26062
Eye Tracking on an Unmodified Ipad for Visual Attention of Children with and without ASD: A Feasibility Test

Friday, May 12, 2017: 5:00 PM-6:30 PM
Golden Gate Ballroom (Marriott Marquis Hotel)
Q. Wang1, C. Foster2, B. Li3, J. Snider4, M. Utheim5, R. Øien6, P. E. Ventola4 and F. Shic7, (1)Yale University School of Medicine, New Haven, CT, (2)Child Study Center, Yale University School of Medicine, New Haven, CT, (3)Yale Child Study Center, Yale University School of Medicine, New Haven, CT, (4)Yale Child Study Center, New Haven, CT, (5)Superplus., Tromsø, Norway, (6)Psychology, The Arctic University of Norway, Tromsø, Norway, (7)Center for Child Health, Behavior and Development, Seattle Children's Research Institute, Seattle, WA
Background:  Eye tracking is widely used in autism research to study visual social cognition. However, most studies depend on expensive commercial eye-tracking devices, which dramatically restricts accessibility. In this study, we used video-based eye tracking-algorithms to implement and validate eye tracking on an unmodified tablet, an advance which could increase the accessibility of eye tracking for researchers and families.

Objectives:  1) To implement eye tracking on an unmodified iPad, 2) To validate calibration and looking time by using smooth pursuit, 3) To compare looking behaviors of children with Autism Spectrum Disorder (ASD) with controls.

Methods:  Participants were 21 children (4 to 8 years old: 6 typically developing (TD), 4 developmentally delayed (DD), and 11 children with autism spectrum disorder (ASD)) and 6 TD adults. Participants watched three 5-minutes videos on an iPad; each video video contained three 5-point calibrations and two animated smooth pursuit trajectories. Using front facing camera recordings, we applied image processing to track head and eye movement for use in eye tracking calculations. Calibration errors and proportion of valid looking on screen (Valid%) were calculated. Percentage of looking during smooth pursuit was calculated as a validation and measure of sustained attention. Repeated measures ANOVA was conducted to examine between group differences.

Results:  Adults failed 5.6% of calibrations (failure defined as looking at fewer than 3 of 5 calibration target points), and had an average calibration error (1.1 deg) and Valid% (81.7% ±4.0%) significantly better than children (p = .005, F = 4.364; p<.001, F = 21.6).
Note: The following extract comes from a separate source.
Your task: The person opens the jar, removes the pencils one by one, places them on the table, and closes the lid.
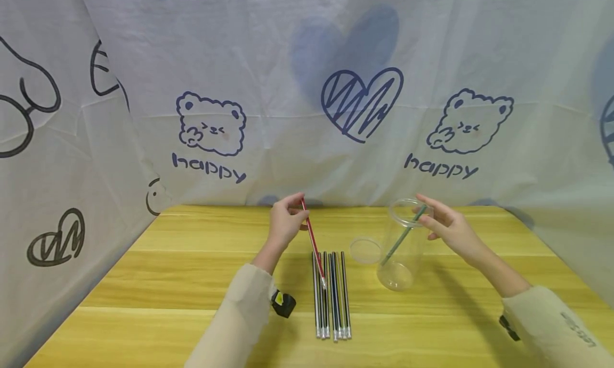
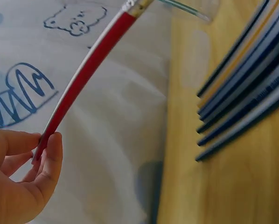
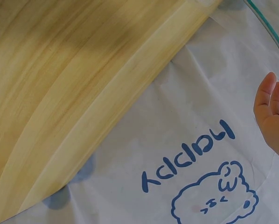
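Observation:
My left hand [image 1: 287,221] pinches a red pencil [image 1: 312,239] near its upper end, between thumb and fingers. The pencil slants down, its silver ferrule end overlapping the row of dark pencils [image 1: 334,304] on the table. In the left wrist view, the hand [image 2: 20,182] grips the tip end of the red pencil [image 2: 86,74]. A clear plastic cup [image 1: 413,256] stands to the right with a green pencil [image 1: 403,239] leaning inside it. My right hand [image 1: 448,229] is at the cup's rim, fingers extended and parted around the green pencil's top end.
A round clear lid [image 1: 366,250] lies left of the cup. The wooden table [image 1: 182,282] ends at a white printed cloth [image 1: 288,144] behind it, and more cloth hangs at both sides. Small black devices [image 1: 284,304] sit under the sleeves.

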Demonstrator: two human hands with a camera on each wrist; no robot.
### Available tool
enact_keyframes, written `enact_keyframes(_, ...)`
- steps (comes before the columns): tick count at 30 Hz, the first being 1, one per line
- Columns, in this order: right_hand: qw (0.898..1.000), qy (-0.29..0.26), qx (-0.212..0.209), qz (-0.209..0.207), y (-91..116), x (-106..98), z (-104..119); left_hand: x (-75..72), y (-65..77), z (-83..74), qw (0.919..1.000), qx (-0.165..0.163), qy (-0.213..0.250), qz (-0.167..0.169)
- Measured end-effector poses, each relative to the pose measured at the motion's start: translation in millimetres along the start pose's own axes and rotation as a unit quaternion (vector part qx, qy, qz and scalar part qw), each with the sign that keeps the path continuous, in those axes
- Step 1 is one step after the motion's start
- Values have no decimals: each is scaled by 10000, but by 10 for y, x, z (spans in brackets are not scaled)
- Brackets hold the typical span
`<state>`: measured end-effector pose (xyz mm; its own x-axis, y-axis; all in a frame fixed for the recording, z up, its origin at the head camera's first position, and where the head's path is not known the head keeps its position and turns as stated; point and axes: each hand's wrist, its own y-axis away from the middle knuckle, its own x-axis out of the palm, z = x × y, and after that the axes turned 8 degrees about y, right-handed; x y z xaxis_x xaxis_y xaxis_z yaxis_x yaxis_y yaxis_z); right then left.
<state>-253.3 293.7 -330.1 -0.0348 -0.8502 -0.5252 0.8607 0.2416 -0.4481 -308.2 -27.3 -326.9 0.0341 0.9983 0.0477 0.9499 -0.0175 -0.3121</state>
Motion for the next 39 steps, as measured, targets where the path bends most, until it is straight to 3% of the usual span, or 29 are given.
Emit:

Similarly adults looked more during smooth pursuit trajectory validations compared to children (83.3% ±2.9%, p<.001, F =12.3).

The TD group failed 11.1% of calibrations, DD failed 30% and ASD 22.2%. However, in passed calibrations errors were comparable between the three groups: TD 1.5 deg, DD 1.3 deg and ASD 1.4 deg. Valid% was not different between the three groups of children (58.7% ± 4% in TD, 52.3% ± 4.7% in DD with p = .303, and 53.2% ± 3% in ASD with p=.280 between TD and ASD). Both TD (56.0% ± 3%, p = .049) and DD (59.8%±3.5%, p = .007) groups exhibited significantly higher proportions of following the smooth pursuit trajectory than the ASD children (48.6%±2.3%). There was no performance difference between DD and TD (p=.397).

Conclusions:  The preliminary data found that children with ASD and DD looked at less at calibration points than their TD peers, and that the ASD group showed lower percentage of valid looking while following smooth pursuit trajectories than TD and DD groups. This study provides evidence for the application of iPad eye tracking as a viable option for tracking eye movements and studying visual attention in children with and without ASD, but also points towards tablet-based eye tracking as a method for understanding potentially broader issues in sustained attention in children with ASD.